These Ducks Handle Pest Control for Vergenoegd Löw Wine Estate
OutdoorHub Editor: Keenan Crow 07.30.20
Did you know there’s a winery in Cape Town where you can eat cheese, drink wine and watch ducks on parade? No, I’m serious!
At Vergenoegd Löw Wine Estate, which is located in South Africa, they use thousands of Indian Runner ducks as “natural pest control.” According to Atlas Obscura, Gavin Moyes – the estate’s tasting room manager and enthusiastic colleague to nearly 2,000 ducks – said Vergenoegd has been working to refine their approach to eco-friendly pest control, biodiversity and sustainability since 1983. The vineyard originally started with chickens, but found they weren’t so efficient. So they ’employed’ an army of Indian Runner ducks, who Moyes says they “love eating snails and mosquito larvae, and when they defecate in the field, their dung helps our vines grow.”

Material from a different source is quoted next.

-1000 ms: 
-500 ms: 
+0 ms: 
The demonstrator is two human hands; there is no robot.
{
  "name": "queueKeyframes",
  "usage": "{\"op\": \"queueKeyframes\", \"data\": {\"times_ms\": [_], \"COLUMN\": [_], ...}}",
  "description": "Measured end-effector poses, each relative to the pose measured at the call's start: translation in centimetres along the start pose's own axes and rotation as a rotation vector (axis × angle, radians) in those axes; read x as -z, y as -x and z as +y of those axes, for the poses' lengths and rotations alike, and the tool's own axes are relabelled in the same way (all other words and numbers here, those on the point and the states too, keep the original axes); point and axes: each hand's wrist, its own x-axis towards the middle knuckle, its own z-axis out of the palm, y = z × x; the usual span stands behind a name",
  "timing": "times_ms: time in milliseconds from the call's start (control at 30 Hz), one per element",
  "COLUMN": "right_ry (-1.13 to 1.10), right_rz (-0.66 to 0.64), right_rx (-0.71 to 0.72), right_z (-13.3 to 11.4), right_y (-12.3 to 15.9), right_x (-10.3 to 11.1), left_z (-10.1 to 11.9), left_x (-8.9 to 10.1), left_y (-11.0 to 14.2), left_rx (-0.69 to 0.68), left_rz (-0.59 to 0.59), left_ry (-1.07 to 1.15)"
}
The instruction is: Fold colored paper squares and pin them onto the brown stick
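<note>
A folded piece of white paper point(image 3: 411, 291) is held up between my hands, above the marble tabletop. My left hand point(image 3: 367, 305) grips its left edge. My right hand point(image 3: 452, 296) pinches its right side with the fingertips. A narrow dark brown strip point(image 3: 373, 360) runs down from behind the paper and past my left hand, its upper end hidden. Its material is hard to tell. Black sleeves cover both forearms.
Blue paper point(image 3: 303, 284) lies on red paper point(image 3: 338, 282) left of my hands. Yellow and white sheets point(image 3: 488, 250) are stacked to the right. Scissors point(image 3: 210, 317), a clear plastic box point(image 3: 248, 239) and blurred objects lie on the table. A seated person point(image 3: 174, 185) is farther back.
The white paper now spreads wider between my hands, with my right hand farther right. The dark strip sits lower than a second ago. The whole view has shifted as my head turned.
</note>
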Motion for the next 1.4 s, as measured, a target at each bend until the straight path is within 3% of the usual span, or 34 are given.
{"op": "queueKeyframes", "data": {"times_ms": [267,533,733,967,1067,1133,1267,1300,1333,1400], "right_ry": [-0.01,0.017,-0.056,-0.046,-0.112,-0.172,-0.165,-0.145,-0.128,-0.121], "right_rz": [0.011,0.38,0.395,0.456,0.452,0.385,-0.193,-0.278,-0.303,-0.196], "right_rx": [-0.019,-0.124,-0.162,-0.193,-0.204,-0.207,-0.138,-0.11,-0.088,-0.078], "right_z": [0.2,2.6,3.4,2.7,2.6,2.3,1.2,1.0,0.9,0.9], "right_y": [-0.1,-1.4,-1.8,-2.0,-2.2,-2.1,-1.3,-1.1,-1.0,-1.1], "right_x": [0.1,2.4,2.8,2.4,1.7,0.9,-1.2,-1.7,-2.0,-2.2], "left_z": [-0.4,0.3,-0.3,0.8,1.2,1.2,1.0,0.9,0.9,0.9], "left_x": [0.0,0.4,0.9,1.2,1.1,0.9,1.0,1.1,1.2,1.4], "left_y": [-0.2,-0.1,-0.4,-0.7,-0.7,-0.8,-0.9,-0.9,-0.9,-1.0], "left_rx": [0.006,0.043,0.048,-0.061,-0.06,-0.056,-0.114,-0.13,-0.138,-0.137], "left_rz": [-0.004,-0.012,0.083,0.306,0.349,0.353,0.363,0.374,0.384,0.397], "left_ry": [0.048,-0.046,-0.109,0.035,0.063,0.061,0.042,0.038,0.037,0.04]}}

What’s good for the goose – or in this case duck – is good for the gander, right?
Moyes goes on in the article to explain how the ducks follow a daily routine of waddling out of bed around seven in the morning. They then march off to work at 10:30 a.m. and eat as many snails and pests they can find until the end of the day, and they’re home by 4 p.m. Not a bad gig.
They even get annual leave every year during harvest time so they don’t chow down all the delicious grapes instead of the snails. But being creatures of habit, the ducks still go on parade even when on leave.